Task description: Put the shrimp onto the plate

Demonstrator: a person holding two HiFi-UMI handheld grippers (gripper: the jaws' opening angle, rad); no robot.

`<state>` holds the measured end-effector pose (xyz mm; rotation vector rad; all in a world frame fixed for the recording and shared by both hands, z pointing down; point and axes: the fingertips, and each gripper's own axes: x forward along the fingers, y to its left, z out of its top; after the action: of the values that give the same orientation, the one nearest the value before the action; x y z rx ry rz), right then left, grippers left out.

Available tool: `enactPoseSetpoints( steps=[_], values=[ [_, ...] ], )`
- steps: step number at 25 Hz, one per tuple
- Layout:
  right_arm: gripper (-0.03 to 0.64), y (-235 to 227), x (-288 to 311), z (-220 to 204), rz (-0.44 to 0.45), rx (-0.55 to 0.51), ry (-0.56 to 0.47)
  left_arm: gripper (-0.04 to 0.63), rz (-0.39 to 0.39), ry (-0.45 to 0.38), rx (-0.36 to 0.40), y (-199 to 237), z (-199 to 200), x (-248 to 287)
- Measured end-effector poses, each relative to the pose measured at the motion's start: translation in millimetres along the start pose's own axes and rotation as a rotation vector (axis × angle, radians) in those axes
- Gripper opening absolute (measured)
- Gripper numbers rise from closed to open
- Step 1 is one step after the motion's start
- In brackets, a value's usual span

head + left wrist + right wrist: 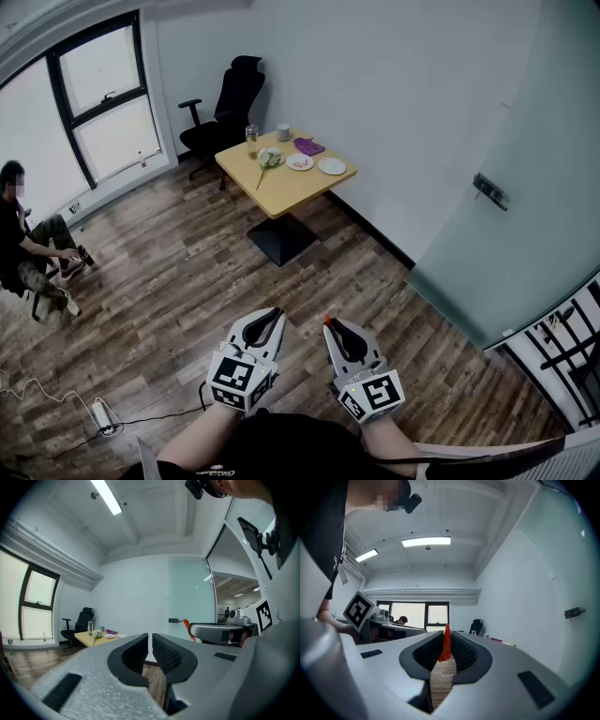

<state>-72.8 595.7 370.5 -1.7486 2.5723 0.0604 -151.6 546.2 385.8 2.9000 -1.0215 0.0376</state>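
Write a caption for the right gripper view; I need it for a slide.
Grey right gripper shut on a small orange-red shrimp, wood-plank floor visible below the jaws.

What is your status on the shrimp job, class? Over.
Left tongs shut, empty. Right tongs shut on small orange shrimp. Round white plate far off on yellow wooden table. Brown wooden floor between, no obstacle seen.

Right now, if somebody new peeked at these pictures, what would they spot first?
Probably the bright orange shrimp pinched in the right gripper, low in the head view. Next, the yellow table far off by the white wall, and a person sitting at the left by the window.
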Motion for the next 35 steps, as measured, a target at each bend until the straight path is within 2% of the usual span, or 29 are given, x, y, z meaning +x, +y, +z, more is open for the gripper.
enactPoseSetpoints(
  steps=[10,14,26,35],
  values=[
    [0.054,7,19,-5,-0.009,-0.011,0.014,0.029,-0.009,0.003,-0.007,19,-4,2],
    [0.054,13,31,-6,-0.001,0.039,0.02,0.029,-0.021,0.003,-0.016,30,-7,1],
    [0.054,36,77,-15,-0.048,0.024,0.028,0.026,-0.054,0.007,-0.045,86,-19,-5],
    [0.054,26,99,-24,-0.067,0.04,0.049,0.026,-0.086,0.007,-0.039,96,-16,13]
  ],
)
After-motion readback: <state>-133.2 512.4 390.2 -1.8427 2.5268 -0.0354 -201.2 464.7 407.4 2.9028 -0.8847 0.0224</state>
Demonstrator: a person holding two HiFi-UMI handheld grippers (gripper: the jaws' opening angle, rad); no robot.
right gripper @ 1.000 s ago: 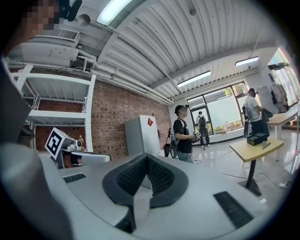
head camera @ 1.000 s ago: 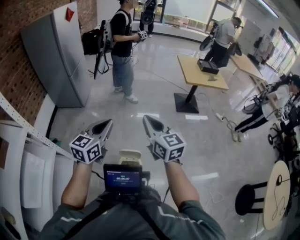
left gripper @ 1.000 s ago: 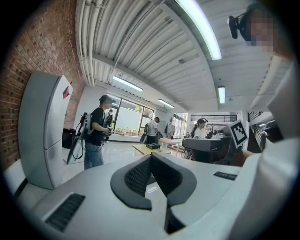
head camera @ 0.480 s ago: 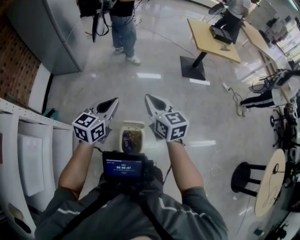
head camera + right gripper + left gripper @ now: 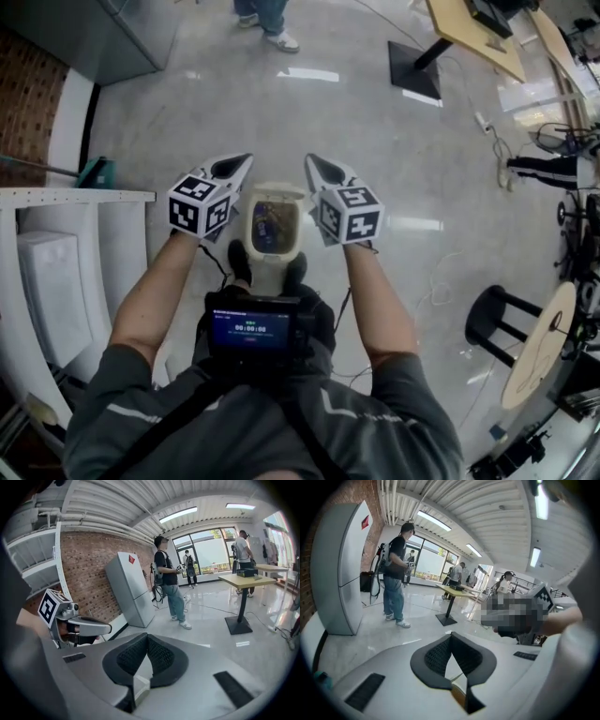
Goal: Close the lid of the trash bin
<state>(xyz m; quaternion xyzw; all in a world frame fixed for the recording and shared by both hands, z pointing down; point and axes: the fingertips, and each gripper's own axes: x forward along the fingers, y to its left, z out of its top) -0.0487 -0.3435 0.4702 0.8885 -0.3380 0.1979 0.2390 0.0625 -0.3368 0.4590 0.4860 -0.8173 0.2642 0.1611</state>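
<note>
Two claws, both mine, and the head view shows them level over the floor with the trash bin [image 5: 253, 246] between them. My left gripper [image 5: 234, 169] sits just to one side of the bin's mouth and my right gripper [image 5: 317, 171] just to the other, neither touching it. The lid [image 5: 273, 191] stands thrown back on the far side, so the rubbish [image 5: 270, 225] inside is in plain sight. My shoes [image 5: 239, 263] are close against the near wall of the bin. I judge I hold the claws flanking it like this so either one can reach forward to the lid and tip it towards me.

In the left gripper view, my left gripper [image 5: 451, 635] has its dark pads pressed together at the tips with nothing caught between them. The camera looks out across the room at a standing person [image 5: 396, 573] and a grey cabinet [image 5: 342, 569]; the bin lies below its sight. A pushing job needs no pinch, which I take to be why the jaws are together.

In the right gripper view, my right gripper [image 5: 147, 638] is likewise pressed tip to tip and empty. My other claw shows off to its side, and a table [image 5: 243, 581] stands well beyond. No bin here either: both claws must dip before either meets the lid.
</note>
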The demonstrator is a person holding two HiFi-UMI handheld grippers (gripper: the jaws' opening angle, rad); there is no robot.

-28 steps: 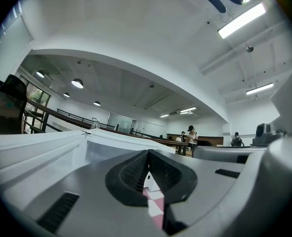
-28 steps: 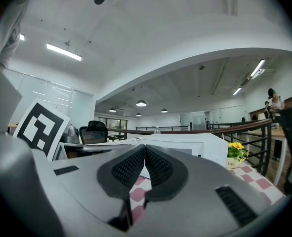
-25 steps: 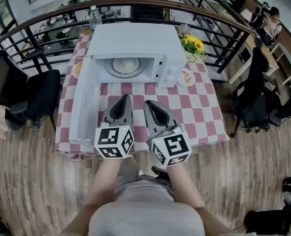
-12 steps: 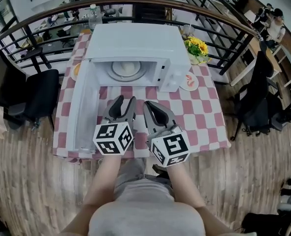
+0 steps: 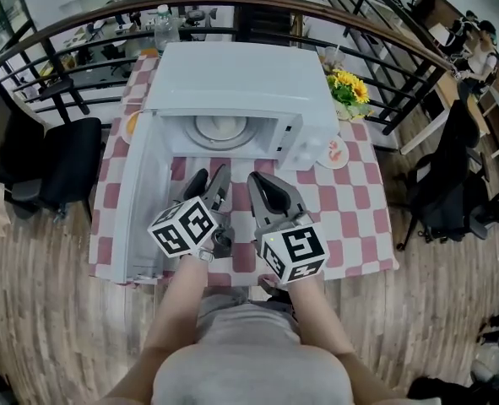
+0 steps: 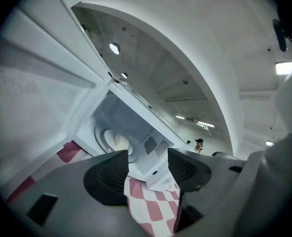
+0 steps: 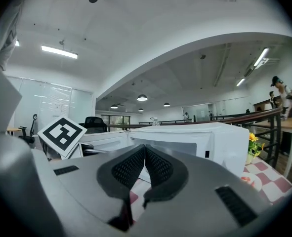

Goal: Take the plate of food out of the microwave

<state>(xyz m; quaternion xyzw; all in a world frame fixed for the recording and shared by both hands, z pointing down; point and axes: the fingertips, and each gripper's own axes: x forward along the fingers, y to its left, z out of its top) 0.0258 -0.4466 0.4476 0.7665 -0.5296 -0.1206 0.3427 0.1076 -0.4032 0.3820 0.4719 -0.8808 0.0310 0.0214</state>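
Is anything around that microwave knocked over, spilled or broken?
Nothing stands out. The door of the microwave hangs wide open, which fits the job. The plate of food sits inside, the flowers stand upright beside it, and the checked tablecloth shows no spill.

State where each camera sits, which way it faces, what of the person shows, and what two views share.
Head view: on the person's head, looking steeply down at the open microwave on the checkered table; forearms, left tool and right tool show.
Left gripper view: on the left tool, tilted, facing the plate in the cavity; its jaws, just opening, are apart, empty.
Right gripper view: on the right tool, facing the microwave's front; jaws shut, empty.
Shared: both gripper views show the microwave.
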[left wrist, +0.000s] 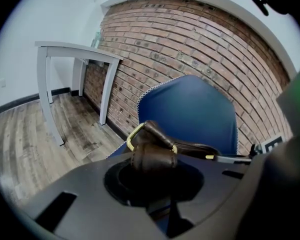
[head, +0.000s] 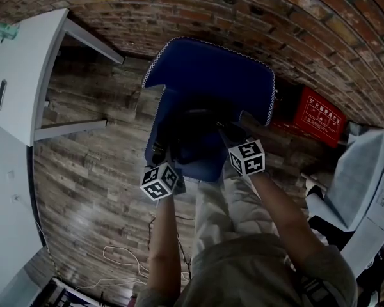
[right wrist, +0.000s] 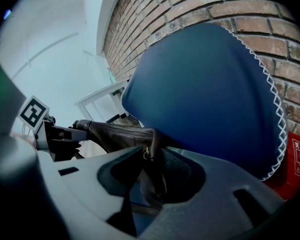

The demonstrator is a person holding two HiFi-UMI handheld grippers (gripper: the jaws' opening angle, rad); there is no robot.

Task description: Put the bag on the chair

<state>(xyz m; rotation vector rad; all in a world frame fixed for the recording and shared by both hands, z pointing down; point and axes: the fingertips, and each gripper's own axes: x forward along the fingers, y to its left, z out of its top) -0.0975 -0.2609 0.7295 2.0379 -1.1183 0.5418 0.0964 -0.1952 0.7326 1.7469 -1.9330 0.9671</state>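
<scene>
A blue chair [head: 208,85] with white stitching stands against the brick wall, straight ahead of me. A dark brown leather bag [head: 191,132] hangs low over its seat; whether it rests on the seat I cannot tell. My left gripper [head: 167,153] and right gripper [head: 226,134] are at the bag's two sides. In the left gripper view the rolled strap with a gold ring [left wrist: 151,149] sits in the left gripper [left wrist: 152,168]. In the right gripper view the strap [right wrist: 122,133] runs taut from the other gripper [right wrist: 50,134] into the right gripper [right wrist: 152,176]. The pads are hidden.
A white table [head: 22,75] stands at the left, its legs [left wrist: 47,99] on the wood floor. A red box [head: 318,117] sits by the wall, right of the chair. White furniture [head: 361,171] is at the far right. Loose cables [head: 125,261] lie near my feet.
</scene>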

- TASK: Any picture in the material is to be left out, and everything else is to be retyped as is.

- WRITTEN SOLUTION:
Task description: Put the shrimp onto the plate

Demonstrator: a person holding two HiFi-UMI handheld grippers (gripper: the jaws' opening angle, rad); no robot.

`<state>` holds the measured end-effector pose (xyz mm; rotation vector rad; all in a world frame fixed for the recording and shared by both hands, z pointing down; point and axes: the fingertips, and each gripper's own axes: x forward along the fingers, y to its left, z out of its top; after the action: of the values that give the same orientation, the one nearest the value before the action; x y z rx ry rz), right then left, grippers left out.

Available tool: `enactPoseSetpoints( steps=[_], values=[ [_, ...] ], )`
- steps: step number at 25 Hz, one per tuple
- Layout:
  right_arm: gripper (-0.03 to 0.64), y (-235 to 227), x (-288 to 311), z (-220 to 204), rz (-0.44 to 0.45), rx (-0.55 to 0.51), ry (-0.56 to 0.47)
  left_arm: gripper (-0.04 to 0.63), rz (-0.39 to 0.39), ry (-0.45 to 0.38), rx (-0.36 to 0.40), y (-199 to 237), z (-199 to 200), x (-248 to 287)
- Measured end-effector poses, each relative to the pose measured at the motion's start: translation in millimetres along the start pose's own axes and rotation as a rotation vector (axis × angle, radians) in those axes
- Gripper opening absolute (measured)
- Gripper numbers rise from closed to open
- Step 1 is one step after the motion's start
- In brackets, a value's usual span

head + left wrist + right wrist: 

<state>-72.8 595.7 370.5 -1.7486 2.5723 0.0604 -151.6 546.2 385.8 2.9000 -1.0215 0.0376</state>
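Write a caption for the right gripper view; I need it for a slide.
Grey right gripper shut on a small orange-red shrimp, wood-plank floor visible below the jaws.

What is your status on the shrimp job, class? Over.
Left tongs shut, empty. Right tongs shut on small orange shrimp. Round white plate far off on yellow wooden table. Brown wooden floor between, no obstacle seen.

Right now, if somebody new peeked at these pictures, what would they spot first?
Probably the bright orange shrimp pinched in the right gripper, low in the head view. Next, the yellow table far off by the white wall, and a person sitting at the left by the window.
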Motion for the next 35 steps, as measured, a target at each bend until the straight path is within 2% of the usual span, or 29 are given, x, y, z meaning +x, +y, +z, more is open for the gripper.
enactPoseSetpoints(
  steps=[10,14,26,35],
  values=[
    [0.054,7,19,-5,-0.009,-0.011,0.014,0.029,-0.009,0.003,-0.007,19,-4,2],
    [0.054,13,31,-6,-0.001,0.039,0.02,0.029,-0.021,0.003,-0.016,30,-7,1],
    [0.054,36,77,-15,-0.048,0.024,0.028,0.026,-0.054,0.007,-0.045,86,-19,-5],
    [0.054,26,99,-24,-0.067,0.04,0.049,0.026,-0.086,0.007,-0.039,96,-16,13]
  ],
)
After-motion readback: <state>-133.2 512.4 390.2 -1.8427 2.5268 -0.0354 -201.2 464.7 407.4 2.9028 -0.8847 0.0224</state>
Demonstrator: a person holding two HiFi-UMI handheld grippers (gripper: the jaws' opening angle, rad); no robot.
right gripper @ 1.000 s ago: 
head camera @ 1.000 s ago: 
left gripper @ 1.000 s ago: 
head camera @ 0.480 s ago: 
head camera + right gripper + left gripper @ now: 
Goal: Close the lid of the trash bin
<state>(xyz m; quaternion xyzw; all in a world frame fixed for the recording and shared by both hands, z pointing down; point and axes: the fingertips, and each gripper's own axes: x forward along the fingers, y to its left, z out of its top) -0.0487 -0.3435 0.4702 0.8885 -0.3380 0.1979 0.2390 0.0625 -0.3368 0.4590 0.4860 -0.8173 0.2642 0.1611</state>
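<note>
Two claws, both mine, and the head view shows them level over the floor with the trash bin [image 5: 253, 246] between them. My left gripper [image 5: 234, 169] sits just to one side of the bin's mouth and my right gripper [image 5: 317, 171] just to the other, neither touching it. The lid [image 5: 273, 191] stands thrown back on the far side, so the rubbish [image 5: 270, 225] inside is in plain sight. My shoes [image 5: 239, 263] are close against the near wall of the bin. I judge I hold the claws flanking it like this so either one can reach forward to the lid and tip it towards me.

In the left gripper view, my left gripper [image 5: 451, 635] has its dark pads pressed together at the tips with nothing caught between them. The camera looks out across the room at a standing person [image 5: 396, 573] and a grey cabinet [image 5: 342, 569]; the bin lies below its sight. A pushing job needs no pinch, which I take to be why the jaws are together.

In the right gripper view, my right gripper [image 5: 147, 638] is likewise pressed tip to tip and empty. My other claw shows off to its side, and a table [image 5: 243, 581] stands well beyond. No bin here either: both claws must dip before either meets the lid.
</note>
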The demonstrator is a person holding two HiFi-UMI handheld grippers (gripper: the jaws' opening angle, rad); there is no robot.

-28 steps: 
-28 steps: 
-25 steps: 
-12 steps: 
+0 steps: 
+0 steps: 
+0 steps: 

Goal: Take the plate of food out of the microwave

<state>(xyz m; quaternion xyzw; all in a world frame fixed for the recording and shared by both hands, z pointing down; point and axes: the fingertips, and each gripper's own axes: x forward along the fingers, y to its left, z out of its top) 0.0258 -0.4466 0.4476 0.7665 -0.5296 -0.1206 0.3427 0.1076 -0.4032 0.3820 0.4719 -0.8808 0.0310 0.0214</state>
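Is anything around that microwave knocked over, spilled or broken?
Nothing stands out. The door of the microwave hangs wide open, which fits the job. The plate of food sits inside, the flowers stand upright beside it, and the checked tablecloth shows no spill.

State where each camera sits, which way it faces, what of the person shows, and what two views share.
Head view: on the person's head, looking steeply down at the open microwave on the checkered table; forearms, left tool and right tool show.
Left gripper view: on the left tool, tilted, facing the plate in the cavity; its jaws, just opening, are apart, empty.
Right gripper view: on the right tool, facing the microwave's front; jaws shut, empty.
Shared: both gripper views show the microwave.
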[left wrist, +0.000s] 
[head, +0.000s] 
[right wrist, +0.000s] 

The demonstrator is a person holding two HiFi-UMI handheld grippers (gripper: the jaws' opening angle, rad); there is no robot.

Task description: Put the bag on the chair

<state>(xyz m; rotation vector rad; all in a world frame fixed for the recording and shared by both hands, z pointing down; point and axes: the fingertips, and each gripper's own axes: x forward along the fingers, y to its left, z out of its top) -0.0975 -0.2609 0.7295 2.0379 -1.1183 0.5418 0.0964 -0.1952 0.7326 1.7469 -1.9330 0.9671</state>
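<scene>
A blue chair [head: 208,85] with white stitching stands against the brick wall, straight ahead of me. A dark brown leather bag [head: 191,132] hangs low over its seat; whether it rests on the seat I cannot tell. My left gripper [head: 167,153] and right gripper [head: 226,134] are at the bag's two sides. In the left gripper view the rolled strap with a gold ring [left wrist: 151,149] sits in the left gripper [left wrist: 152,168]. In the right gripper view the strap [right wrist: 122,133] runs taut from the other gripper [right wrist: 50,134] into the right gripper [right wrist: 152,176]. The pads are hidden.
A white table [head: 22,75] stands at the left, its legs [left wrist: 47,99] on the wood floor. A red box [head: 318,117] sits by the wall, right of the chair. White furniture [head: 361,171] is at the far right. Loose cables [head: 125,261] lie near my feet.
</scene>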

For this exercise, the work is now complete.